• [TASK REQUIREMENTS]: Copy the entries exactly, through the "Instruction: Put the" line.

(Records from a dataset)
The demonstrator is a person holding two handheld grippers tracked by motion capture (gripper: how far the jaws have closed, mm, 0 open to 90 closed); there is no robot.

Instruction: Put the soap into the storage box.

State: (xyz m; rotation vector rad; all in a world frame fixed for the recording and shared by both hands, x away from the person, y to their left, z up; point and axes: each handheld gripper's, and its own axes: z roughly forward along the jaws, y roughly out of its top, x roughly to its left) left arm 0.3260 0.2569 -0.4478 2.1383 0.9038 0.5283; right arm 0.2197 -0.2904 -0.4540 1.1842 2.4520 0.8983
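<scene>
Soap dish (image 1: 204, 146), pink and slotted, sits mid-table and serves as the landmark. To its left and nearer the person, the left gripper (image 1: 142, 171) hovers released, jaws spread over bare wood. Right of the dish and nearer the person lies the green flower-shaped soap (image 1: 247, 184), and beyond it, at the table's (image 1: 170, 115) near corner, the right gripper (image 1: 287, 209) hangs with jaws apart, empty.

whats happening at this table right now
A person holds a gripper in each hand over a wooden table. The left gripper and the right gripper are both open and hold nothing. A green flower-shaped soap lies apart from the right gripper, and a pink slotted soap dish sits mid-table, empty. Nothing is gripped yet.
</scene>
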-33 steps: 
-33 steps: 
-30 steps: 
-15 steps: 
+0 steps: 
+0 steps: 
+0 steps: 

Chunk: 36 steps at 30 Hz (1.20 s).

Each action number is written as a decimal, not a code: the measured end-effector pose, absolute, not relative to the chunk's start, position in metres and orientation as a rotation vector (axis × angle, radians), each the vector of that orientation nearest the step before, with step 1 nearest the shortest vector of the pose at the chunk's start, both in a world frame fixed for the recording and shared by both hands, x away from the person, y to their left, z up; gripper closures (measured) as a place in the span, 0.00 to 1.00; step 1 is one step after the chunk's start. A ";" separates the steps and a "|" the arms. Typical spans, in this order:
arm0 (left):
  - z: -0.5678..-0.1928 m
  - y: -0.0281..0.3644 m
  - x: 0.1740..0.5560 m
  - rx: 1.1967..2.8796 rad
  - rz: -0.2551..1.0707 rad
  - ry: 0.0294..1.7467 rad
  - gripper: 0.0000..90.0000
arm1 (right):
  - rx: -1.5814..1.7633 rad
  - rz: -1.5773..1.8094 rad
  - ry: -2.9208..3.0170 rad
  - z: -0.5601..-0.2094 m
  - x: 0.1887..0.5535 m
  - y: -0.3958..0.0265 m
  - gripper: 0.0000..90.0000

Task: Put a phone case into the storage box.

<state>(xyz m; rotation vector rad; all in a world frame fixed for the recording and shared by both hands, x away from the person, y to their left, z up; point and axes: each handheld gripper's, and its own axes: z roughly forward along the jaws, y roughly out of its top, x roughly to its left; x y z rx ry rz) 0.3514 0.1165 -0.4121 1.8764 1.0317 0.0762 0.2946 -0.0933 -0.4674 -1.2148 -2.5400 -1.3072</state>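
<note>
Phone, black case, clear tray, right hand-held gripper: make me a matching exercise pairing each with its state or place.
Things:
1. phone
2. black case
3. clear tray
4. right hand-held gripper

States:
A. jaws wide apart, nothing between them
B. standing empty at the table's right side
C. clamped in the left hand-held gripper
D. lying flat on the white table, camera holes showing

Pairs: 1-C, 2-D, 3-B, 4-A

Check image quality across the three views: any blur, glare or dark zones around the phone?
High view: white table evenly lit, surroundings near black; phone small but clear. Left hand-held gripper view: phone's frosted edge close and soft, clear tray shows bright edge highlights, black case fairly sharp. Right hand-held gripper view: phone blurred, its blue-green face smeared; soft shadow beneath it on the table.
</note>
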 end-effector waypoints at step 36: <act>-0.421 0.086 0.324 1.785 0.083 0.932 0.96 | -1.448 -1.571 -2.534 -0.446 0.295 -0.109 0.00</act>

• [FINISHED EXERCISE]:
The demonstrator is a person holding two handheld grippers tracked by motion capture (gripper: how far the jaws have closed, mm, 0 open to 90 closed); there is no robot.

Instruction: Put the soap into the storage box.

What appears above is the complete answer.